14 June 2011

Shifting the focus of disease management

Medical schemes have battled with the challenge of containing costs without limiting patients' access to medicines and treatments.


Medical schemes have long battled with the challenge of containing costs without limiting patients’ access to medicines and treatments but the application of technology is now revolutionising disease management and keeping patients healthy in the first place says Agility Global Health Solutions.

Agility Global Health Solutions - a healthcare solutions company which administers a number of medical schemes and health insurers including Resolution Health in SA - has developed a novel managed care offering called Patient Driven Care (PDC™).

PDC helps keep members with chronic diseases and high-risk behaviours healthier by making benefits available to them in a structured and timely manner. This preventative care model allows medical scheme administrators to analyse disease and behavioural profiles of high risk or high healthcare utilisation members and intervene with remedial action before they become ill or their condition deteriorates. 

"Via a combination of technology prompts and human intervention through Personal Health Co-ordinators, scheme members are encouraged to take a preventative approach to their health by, for example, remembering to fill scripts and undergo regular health screens and checks," says Agility Global Health Solutions Product Development Director, Professor Jacques Snyman.  "Rather than providing a long list of formularies or protocols to the doctor, PDC is centred around each individual’s unique disease needs and treatment."
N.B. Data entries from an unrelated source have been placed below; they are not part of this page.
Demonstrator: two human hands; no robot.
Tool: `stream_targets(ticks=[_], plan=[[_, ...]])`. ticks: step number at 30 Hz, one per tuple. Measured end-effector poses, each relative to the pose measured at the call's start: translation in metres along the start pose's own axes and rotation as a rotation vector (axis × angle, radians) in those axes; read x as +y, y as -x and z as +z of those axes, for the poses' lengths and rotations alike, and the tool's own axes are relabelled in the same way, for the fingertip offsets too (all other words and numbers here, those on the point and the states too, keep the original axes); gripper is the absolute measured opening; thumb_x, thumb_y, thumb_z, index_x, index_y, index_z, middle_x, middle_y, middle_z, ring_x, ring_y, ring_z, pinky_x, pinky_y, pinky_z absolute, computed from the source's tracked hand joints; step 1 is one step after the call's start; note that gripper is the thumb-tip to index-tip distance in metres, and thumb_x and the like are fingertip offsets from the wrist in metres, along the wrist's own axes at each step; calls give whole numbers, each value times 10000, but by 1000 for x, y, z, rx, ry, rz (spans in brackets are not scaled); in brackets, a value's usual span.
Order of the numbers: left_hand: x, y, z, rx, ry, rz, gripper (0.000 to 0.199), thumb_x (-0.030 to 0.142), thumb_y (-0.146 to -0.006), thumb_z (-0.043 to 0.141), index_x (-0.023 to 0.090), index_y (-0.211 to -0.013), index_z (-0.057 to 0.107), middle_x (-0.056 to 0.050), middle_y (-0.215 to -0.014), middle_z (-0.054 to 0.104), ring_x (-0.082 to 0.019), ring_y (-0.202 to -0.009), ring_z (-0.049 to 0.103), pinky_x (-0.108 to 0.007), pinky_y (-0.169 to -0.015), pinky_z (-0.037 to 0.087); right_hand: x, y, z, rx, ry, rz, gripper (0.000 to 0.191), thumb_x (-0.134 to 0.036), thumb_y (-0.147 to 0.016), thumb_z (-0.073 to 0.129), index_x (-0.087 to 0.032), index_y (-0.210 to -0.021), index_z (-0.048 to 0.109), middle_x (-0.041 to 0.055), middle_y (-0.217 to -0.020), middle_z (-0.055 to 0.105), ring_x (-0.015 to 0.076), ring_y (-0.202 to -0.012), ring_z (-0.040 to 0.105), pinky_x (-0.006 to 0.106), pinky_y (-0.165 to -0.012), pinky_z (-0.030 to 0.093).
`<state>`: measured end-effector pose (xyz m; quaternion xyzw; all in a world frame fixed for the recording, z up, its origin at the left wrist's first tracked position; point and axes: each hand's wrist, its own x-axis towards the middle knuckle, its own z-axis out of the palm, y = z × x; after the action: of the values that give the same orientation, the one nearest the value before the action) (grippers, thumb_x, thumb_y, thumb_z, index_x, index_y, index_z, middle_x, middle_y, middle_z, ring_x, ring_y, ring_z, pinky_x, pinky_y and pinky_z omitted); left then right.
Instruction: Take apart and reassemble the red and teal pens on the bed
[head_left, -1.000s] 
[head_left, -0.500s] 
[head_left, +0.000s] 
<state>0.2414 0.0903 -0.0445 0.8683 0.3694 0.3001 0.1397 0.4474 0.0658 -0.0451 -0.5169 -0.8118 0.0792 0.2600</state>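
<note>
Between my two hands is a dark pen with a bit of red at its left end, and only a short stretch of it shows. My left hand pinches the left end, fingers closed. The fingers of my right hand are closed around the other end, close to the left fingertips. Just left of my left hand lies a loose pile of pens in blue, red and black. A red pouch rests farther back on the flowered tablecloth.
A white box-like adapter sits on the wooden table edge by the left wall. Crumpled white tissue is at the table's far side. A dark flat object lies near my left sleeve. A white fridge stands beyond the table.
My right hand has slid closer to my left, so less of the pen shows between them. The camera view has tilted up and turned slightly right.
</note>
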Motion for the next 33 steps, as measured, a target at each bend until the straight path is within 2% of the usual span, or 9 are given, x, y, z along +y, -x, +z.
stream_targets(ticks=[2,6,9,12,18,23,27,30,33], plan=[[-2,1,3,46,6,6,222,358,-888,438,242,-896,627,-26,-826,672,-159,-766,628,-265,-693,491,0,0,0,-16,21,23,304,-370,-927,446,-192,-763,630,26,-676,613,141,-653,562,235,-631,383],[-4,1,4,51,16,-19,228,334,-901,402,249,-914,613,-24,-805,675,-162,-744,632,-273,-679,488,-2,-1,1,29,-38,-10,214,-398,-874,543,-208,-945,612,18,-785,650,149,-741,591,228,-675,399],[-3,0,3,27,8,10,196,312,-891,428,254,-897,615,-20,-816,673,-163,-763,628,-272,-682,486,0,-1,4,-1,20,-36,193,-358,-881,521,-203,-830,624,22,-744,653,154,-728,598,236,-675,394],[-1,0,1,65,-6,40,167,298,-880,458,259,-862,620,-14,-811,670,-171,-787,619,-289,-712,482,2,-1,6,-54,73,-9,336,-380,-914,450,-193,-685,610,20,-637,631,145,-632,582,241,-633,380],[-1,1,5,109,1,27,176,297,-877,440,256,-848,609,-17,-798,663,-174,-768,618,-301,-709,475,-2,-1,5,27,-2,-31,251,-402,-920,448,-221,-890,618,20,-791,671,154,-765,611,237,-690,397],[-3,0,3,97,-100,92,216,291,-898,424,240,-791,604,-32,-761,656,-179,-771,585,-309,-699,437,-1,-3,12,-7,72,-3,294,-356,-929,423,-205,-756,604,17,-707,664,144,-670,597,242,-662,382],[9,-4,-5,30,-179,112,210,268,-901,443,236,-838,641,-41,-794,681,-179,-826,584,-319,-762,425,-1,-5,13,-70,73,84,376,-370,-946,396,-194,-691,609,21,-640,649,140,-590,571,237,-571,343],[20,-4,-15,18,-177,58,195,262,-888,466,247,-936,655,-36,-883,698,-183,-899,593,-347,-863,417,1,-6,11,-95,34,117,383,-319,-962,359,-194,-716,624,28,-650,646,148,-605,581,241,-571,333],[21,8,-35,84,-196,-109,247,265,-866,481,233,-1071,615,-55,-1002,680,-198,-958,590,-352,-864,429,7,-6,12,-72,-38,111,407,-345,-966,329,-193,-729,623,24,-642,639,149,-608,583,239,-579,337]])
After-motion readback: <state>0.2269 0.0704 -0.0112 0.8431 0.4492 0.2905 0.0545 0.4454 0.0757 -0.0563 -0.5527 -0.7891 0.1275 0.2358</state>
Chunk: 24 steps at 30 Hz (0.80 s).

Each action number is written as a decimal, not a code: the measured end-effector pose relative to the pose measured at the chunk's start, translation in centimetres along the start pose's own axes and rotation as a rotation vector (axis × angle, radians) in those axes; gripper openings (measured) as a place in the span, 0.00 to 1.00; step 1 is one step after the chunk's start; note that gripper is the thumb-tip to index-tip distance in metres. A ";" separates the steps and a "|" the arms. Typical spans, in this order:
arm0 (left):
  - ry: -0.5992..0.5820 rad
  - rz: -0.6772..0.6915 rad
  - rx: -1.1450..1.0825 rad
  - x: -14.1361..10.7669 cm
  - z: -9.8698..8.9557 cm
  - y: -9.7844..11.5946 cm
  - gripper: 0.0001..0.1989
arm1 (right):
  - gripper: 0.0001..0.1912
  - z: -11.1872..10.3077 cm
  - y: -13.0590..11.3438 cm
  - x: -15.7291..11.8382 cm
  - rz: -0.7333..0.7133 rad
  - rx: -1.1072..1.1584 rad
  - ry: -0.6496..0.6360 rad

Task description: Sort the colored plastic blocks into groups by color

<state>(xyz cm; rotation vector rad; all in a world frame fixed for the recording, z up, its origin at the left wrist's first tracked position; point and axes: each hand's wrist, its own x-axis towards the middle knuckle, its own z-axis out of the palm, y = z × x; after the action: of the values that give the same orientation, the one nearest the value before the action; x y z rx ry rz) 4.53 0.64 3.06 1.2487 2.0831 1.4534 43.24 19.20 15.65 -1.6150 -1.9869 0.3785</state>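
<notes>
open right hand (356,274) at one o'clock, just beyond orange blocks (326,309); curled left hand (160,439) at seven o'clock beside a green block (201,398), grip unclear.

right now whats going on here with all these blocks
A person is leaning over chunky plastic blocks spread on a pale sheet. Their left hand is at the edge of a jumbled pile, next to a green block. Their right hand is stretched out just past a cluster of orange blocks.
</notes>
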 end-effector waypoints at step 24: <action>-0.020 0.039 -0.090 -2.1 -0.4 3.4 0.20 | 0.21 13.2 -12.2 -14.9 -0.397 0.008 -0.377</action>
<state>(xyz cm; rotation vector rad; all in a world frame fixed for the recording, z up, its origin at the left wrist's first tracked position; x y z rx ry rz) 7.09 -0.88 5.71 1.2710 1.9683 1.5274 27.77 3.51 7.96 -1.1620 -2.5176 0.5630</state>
Integrated approach to member's health

High-risk scheme members are assigned a Personal Health Co-ordinator - similar to a personal or private banker. Each Personal Health Co-ordinator is dedicated to looking after specific members and is also empowered to approve procedures and hospital stays. Every co-ordinator works with a cluster of healthcare professionals, including a pharmacist and doctor who may be called on for expert advice. 

These clusters are designed to provide an integrated approach to the member’s health – so if a patient with HIV also has a skin condition or diabetes, the Personal Health Co-ordinator is able to review the case holistically. 

"Many traditional managed care models tend to be based on the premise wherein different conditions are allocated to different case managers, so a member with numerous diseases will often need to interact with various individuals,” says Snyman. “This model can be inconvenient and confusing for the member, while simultaneously preventing a single view of the beneficiary."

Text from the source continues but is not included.